**Assigned task**
Set out exactly, line by line, the stretch of data below that begins at the line containing "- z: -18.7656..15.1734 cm" and ends at the line containing "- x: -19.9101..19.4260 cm", with both ends kept.

**Given information**
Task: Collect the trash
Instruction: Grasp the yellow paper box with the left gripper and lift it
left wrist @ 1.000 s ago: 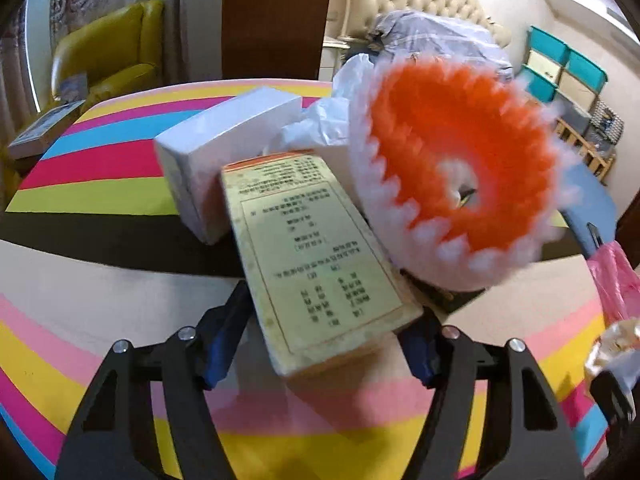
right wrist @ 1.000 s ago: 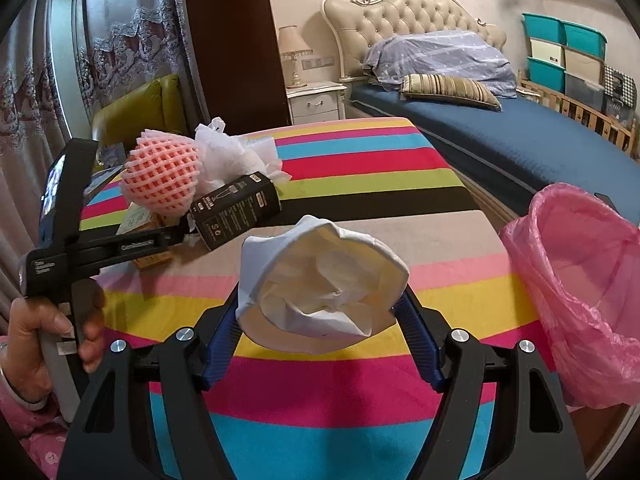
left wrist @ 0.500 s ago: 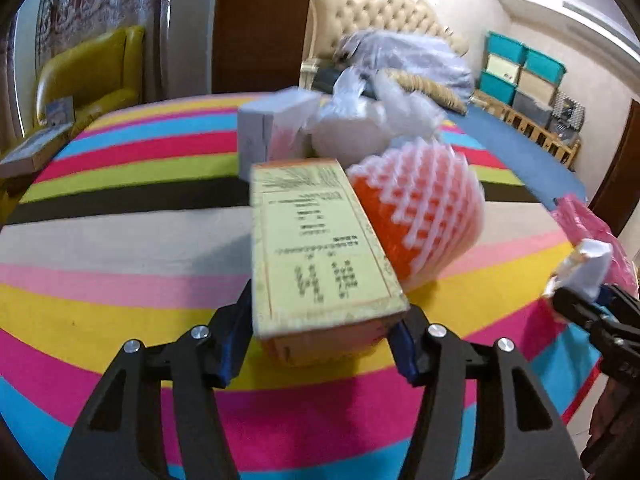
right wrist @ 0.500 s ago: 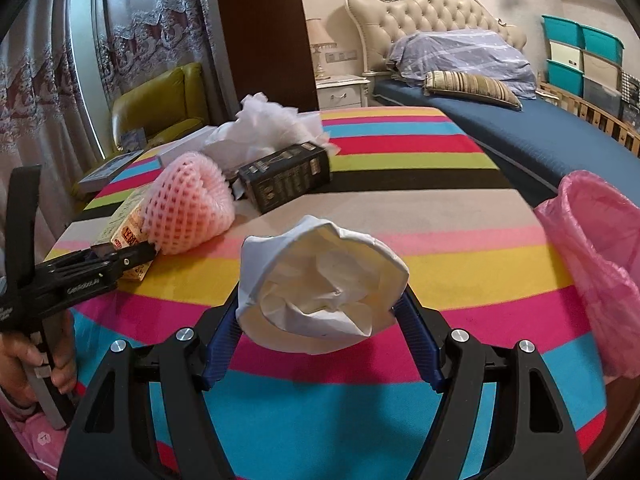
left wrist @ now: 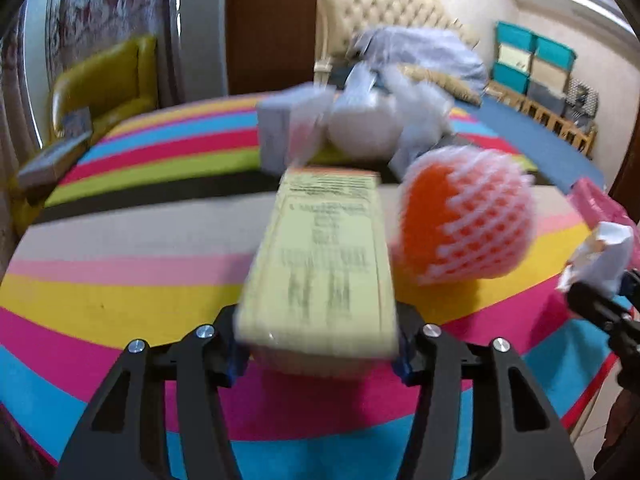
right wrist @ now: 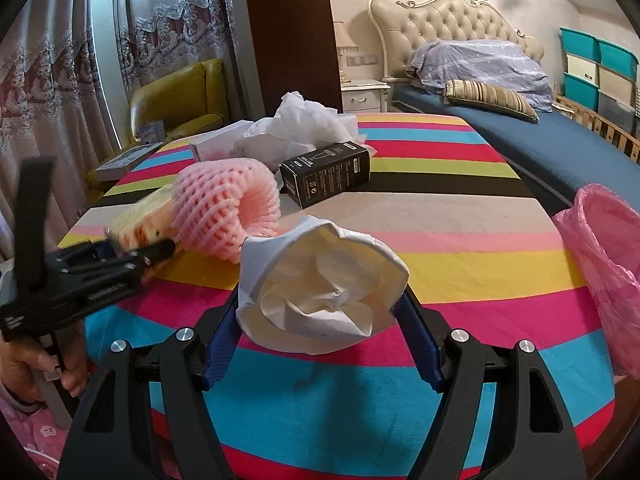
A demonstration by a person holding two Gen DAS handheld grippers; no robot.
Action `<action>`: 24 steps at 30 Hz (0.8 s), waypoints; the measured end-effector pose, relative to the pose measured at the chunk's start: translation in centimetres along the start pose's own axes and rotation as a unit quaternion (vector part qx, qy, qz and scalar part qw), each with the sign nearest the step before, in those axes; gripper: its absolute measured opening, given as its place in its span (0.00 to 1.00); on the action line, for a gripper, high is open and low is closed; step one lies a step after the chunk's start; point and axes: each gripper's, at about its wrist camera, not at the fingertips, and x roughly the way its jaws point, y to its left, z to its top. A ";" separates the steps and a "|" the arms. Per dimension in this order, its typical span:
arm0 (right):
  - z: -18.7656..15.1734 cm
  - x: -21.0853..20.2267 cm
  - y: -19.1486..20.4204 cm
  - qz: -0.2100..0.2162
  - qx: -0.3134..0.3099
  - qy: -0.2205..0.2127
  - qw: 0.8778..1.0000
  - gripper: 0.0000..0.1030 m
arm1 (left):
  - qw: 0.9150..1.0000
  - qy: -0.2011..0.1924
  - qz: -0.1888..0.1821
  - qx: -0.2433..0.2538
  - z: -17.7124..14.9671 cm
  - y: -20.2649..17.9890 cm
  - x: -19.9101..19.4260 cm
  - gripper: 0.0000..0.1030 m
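My left gripper [left wrist: 318,350] is shut on a yellow printed carton [left wrist: 320,264] and holds it above the striped table [left wrist: 100,300]. It also shows in the right wrist view [right wrist: 138,254] at the left, blurred. My right gripper [right wrist: 320,338] is shut on a crumpled white paper cup [right wrist: 320,292]; it shows at the right edge of the left wrist view [left wrist: 600,256]. A pink foam fruit net [right wrist: 224,208] lies on the table right of the carton [left wrist: 464,216]. A pink trash bag [right wrist: 608,264] hangs at the table's right edge.
A black box [right wrist: 326,172], crumpled white tissue [right wrist: 304,128] and a white box [right wrist: 216,146] lie at the far side of the table. A yellow armchair [right wrist: 180,96] stands behind on the left and a bed [right wrist: 520,120] on the right.
My left gripper has pulled back toward the table's near edge with the carton. The foam net has tipped over beside it. My right gripper with the cup has barely moved.
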 end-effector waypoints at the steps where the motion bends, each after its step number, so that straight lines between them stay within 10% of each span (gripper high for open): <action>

**Result of the task**
  - z: -18.7656..15.1734 cm
  - x: -21.0853..20.2267 cm
  - y: -19.1486..20.4204 cm
  - qz: -0.2100..0.2162
  - qx: -0.3134..0.3099
  - qy: -0.2205..0.2127
  - qw: 0.8778..1.0000
  - gripper: 0.0000..0.1030 m
arm1 (left):
  - qw: 0.9150..1.0000
  - qy: -0.2011..0.1924
  - qz: -0.1888..0.1821
  - qx: -0.2433..0.2538
  - z: -17.7124..14.9671 cm
  - y: -20.2649..17.9890 cm
  - x: -19.9101..19.4260 cm

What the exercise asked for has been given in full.